Hunt this week denied the government was planning a sugar tax, despite The Grocer revealing two weeks ago that Public Health England had been drawing up proposals in draft plans for a new DH consultation set to be launched next Thursday – on the same day as the long-awaited SACN (Scientific Advisory Committee on Nutrition) report on the role of carbohydrates in the diet.

Action on Sugar’s proposals call for a reduction in added sugars of 40% by 2020 through mandatory reformulation targets; an end to all forms of targeted marketing of high-fat, salty or sugary foods to children; and a tax on soft drinks high in sugar.

It also says the government should scrap the DH’s role for overseeing nutrition, calling for it to be handed over to an independent agency. It claimed the Responsibility Deal has had no major impact in tackling obesity.

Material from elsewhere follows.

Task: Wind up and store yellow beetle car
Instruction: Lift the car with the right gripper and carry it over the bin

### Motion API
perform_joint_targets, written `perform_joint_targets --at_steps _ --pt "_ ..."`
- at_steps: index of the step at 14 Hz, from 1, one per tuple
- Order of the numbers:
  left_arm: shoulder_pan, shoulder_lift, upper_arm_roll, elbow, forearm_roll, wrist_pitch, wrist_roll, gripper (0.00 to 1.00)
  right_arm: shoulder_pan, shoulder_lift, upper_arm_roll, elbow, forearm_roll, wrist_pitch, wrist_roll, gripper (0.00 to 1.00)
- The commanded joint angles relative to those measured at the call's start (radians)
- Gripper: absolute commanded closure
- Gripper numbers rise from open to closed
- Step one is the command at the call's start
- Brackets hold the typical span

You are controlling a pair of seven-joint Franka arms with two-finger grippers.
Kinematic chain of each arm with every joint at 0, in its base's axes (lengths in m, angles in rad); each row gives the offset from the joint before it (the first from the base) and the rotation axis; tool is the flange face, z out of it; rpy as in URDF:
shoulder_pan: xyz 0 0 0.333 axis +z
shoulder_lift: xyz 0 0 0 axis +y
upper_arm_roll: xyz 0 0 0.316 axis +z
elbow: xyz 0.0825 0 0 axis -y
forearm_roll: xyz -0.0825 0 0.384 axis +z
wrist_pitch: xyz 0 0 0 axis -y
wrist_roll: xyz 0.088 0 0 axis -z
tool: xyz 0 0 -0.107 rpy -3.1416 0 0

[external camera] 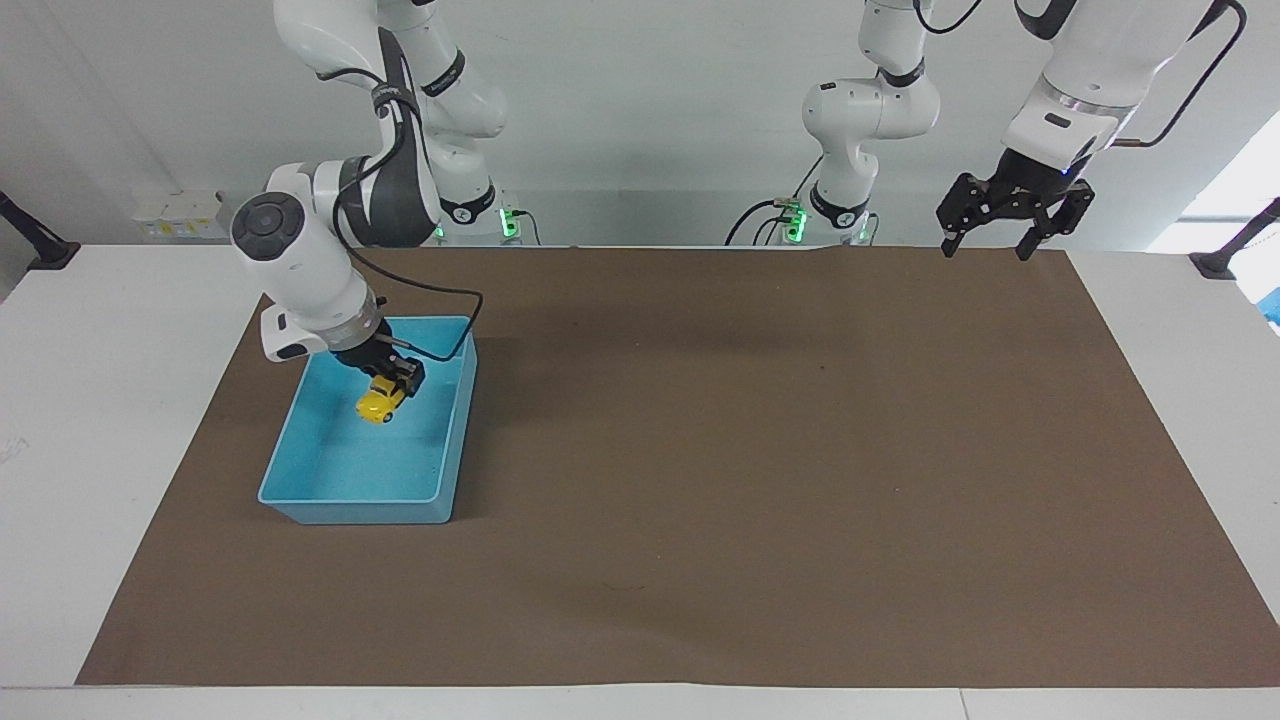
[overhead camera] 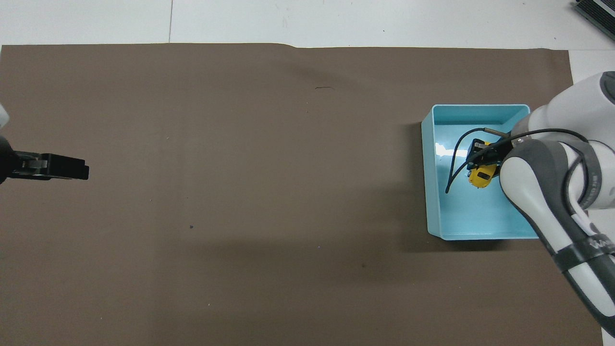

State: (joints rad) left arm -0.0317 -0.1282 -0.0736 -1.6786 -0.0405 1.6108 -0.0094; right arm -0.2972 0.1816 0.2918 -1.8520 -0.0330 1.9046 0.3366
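Right hand (external camera: 393,385) clamps yellow beetle car (external camera: 379,402), hanging over middle of blue bin (external camera: 455,430), car nose angled down toward bin floor. Release needs short drop only. Left hand (external camera: 1010,220) waits wide open, well apart.

We are looking at a robotics lab. Two white industrial arms are standing at one long edge of a white table (external camera: 120,400), their bases showing green status lights (external camera: 795,222) and trailing black cables. A plain brown mat (external camera: 750,450) is covering most of the tabletop, reaching nearly to its edges. A bare white wall (external camera: 650,100) is running along the robots' edge, with a white socket strip (external camera: 180,215) sitting near one corner and black clamp mounts (external camera: 40,245) gripping the table's ends.
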Motion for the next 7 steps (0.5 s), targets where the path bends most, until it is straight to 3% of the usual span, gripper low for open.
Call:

The group’s other proposals are to ban junk food sports sponsorships; reduce fat in processed food; and “limit availability” of “ultra-processed foods” and soft drinks.

“The underlying cause of obesity in children is the processed food and drink environment – calling it ‘personal responsibility’ just doesn’t wash anymore,” said Katharine Jenner, public health nutritionist of Action on Sugar. “Whilst individuals do what they can to look after their own welfare, the government must also act in our best interests, rather than those of big business.”

Last week shadow health secretary Andy Burnham confirmed Labour was planning to slap new regulations on sugar levels in children’s food if it came to power, although he repeated Labour’s opposition to a sugar tax.